Your task is to copy the lines of the data below from the line holding "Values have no" through the line holding "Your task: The", inclusive, exactly and with nothing added.

Data to use section start

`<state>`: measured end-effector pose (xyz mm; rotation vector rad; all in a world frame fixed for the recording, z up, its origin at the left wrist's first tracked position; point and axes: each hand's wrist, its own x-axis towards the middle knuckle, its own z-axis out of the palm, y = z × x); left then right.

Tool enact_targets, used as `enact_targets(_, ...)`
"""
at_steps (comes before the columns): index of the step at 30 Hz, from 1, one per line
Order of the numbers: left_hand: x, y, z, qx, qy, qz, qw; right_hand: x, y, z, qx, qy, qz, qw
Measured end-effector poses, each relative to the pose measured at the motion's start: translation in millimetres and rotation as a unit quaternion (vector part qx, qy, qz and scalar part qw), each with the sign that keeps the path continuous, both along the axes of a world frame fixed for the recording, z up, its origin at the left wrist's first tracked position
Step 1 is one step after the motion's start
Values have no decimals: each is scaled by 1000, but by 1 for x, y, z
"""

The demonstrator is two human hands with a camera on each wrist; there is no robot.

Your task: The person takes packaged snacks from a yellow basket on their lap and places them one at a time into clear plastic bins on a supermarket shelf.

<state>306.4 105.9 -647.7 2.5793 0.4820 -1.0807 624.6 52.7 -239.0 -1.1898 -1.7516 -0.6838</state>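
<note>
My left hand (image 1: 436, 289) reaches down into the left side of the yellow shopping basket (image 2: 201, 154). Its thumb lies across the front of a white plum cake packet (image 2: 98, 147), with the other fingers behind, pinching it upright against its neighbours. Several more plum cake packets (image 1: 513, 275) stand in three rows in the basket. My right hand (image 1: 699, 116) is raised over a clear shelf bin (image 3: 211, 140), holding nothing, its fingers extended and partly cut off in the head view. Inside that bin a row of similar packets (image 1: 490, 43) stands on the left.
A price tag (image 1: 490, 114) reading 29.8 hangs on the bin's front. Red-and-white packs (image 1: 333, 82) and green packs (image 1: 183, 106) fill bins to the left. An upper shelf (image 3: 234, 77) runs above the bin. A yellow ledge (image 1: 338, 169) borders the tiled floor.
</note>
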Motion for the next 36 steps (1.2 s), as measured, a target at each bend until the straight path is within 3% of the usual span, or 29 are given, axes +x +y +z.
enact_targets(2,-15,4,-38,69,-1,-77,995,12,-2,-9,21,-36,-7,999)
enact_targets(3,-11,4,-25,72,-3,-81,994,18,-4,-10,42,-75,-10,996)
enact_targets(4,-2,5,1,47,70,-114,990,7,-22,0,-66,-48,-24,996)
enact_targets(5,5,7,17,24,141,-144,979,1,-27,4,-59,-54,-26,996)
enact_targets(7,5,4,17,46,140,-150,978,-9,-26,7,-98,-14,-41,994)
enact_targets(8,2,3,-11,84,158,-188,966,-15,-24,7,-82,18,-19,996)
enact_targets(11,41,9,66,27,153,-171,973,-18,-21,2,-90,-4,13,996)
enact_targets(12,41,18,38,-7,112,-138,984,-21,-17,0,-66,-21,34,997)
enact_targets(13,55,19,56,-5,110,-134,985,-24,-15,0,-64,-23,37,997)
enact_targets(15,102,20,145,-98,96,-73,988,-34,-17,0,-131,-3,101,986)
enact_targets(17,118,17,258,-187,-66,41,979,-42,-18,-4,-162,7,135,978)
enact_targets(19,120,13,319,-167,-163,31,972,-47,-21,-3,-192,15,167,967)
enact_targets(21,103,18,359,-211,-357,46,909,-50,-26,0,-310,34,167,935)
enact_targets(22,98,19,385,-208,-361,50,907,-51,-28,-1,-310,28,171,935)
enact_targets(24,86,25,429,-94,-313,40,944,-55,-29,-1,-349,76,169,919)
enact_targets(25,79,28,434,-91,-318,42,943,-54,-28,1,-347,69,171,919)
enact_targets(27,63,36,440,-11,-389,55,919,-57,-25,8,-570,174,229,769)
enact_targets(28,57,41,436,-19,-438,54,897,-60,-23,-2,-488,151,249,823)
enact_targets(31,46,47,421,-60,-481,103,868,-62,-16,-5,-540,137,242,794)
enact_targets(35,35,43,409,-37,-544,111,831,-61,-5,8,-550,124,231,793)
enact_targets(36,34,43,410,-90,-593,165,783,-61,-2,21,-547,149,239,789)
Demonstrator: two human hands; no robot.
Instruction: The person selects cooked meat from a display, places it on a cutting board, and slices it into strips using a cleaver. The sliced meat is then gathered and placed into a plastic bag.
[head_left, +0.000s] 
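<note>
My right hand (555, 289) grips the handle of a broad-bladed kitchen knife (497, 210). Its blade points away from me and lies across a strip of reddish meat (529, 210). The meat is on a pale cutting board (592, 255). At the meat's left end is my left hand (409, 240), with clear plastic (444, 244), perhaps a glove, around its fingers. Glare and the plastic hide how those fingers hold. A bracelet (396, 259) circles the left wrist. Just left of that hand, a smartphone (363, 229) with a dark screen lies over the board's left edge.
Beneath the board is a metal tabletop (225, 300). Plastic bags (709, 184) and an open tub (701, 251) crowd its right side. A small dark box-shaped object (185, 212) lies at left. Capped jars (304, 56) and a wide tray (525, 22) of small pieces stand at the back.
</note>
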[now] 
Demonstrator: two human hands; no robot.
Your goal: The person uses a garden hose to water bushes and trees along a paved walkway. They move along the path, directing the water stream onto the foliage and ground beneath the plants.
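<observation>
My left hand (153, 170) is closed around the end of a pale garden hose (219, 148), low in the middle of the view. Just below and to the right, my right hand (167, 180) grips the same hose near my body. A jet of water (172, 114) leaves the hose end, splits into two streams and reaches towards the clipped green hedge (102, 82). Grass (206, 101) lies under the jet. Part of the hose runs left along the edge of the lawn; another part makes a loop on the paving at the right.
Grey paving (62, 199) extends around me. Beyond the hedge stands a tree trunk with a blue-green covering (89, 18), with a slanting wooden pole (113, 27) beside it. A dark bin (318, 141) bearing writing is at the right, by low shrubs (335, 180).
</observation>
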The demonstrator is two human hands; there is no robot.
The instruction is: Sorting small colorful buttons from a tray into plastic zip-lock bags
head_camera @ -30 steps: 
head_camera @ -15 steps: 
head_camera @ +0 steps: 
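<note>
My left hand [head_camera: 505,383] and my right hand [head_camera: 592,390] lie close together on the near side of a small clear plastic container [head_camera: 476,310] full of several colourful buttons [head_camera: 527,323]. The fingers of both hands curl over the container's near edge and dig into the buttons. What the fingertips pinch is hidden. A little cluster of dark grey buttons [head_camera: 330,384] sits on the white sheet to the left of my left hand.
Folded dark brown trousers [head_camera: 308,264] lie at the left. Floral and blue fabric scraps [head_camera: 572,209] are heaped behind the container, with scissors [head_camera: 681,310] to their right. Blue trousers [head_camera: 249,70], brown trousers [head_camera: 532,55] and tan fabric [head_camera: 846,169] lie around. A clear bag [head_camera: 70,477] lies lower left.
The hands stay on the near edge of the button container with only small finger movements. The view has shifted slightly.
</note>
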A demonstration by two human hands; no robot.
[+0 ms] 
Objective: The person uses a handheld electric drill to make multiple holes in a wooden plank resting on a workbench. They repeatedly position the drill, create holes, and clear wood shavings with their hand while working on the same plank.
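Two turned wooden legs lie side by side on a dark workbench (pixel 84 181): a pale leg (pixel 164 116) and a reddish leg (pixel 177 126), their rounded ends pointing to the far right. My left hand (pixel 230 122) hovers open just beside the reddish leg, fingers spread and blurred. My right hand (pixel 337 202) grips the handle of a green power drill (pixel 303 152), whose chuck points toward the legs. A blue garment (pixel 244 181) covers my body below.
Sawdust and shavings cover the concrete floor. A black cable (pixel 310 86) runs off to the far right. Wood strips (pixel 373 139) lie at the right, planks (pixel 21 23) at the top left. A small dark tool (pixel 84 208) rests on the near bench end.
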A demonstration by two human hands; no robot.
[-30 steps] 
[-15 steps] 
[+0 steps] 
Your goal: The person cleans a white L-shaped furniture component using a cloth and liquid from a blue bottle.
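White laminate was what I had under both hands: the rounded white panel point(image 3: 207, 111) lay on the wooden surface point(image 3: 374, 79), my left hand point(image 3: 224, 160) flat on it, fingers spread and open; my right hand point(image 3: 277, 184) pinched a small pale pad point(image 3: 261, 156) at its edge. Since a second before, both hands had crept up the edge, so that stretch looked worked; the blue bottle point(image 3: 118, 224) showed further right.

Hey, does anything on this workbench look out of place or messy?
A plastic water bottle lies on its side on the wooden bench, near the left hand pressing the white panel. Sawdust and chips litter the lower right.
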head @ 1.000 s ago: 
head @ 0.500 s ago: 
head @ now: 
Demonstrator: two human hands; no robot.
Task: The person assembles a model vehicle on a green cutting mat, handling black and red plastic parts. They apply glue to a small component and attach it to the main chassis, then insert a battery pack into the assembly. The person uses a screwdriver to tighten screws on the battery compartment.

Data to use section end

[Result of the exercise]:
Values have no decimals: each is scaled by 1000, but by 1 for x, y, z
"""

The demonstrator is two human hands with a camera on each wrist; there is no robot.

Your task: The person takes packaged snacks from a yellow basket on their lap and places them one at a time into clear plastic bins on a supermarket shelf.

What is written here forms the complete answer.